Towards the end of October, with a spell of several months working away from home looming, I was keeping an eye on the weather charts for a day of settled weather to go paddling. A forecast day of very light winds and dry conditions looked ideal, so Allan and I discussed where we might go. The simple choice would have been the Moray Firth, but the autumn colours blazing across Scotland tempted us to look for a location to combine a day paddle with the autumnal trees.
Our choice was Loch Laggan, a fresh water loch a couple of hours drive from home. I've paddled here before in autumn when the colours were at their best..... we hoped for something similar. Actually this was the second freshwater loch I'd paddled in a couple of weeks - but more about the other one in a future post.
Grey and misty weather on the drive across wasn't greatly encouraging, but the mist was beginning to break up as we unloaded our boats by the roadside just west of the car park for Creag Meagaidh National Nature Reserve. The comparatively dry summer had resulted in quite low water levels, as a result the carry was quite a bit longer than I remembered!
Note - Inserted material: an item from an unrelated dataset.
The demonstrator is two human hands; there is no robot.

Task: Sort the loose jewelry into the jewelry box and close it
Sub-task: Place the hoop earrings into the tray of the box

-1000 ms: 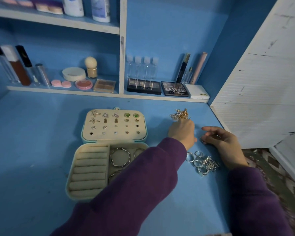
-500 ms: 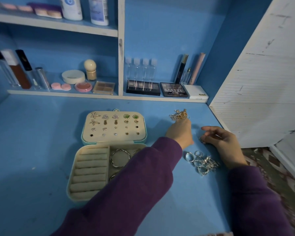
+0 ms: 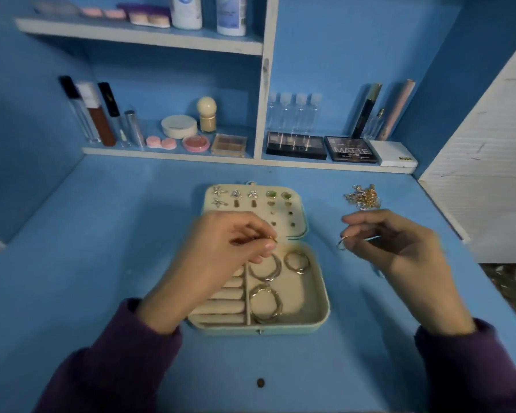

Conditions were rapidly improving as we started out, initially heading southwest along the northern shore under a vast cloudscape. The A86 road runs close to the shore, but for almost the entire length of the loch is hidden from the water and we were hardly conscious of it.
The mist broke up rapidly to give views up to some of Creag Meagaidh's southern corries above woods of birch, oak and rowan. Warm sunshine began to light the scene and we were soon thinking about removing a layer of clothing.
Quite suddenly, the breeze died completely to leave very calm water - with no coastal swell the change was rapid and noticeable. Ahead we had a long view down Glen Spean to the distant Grey Corries. Kayaking on freshwater lochs may lack some of the vibrant interest of the coastal environment, but being surrounded by mountains does offer a great perspective.
We arrived at the southwestern end of the loch and landed on a large, flat beach criss-crossed with the tracks of deer, herons and geese - but devoid of human footprints. We found a spot of grass to sit on and took first luncheon while enjoying the views along the length of the loch and across to Creag Meagaidh's outlier spurs. We were in no hurry at all, the pleasant weather and the view suited the relaxed pace of the day perfectly.
Leaving the beach we started back along the southern shore of the loch, which has an estate track but no public road. The colours in some of the Birch trees were absolutely stunning.
Allan is a keen motorcyclist and had recently done a long route across the Highlands including circuits of several lochs. He pointed out that in the vast majority of cases the main roads pass along the north shores of lochs while the southern shores have minor roads, if there's any road at all. We speculated that this might be due to the north shores getting more sunlight in the winter, so being snow-free for longer than the southern shores which would be in shade?
While we were reflecting on the geography of Highland roads, we were treated to some superb reflections right alongside our boats - it seemed a shame to disturb the effect with the ripples from our boats!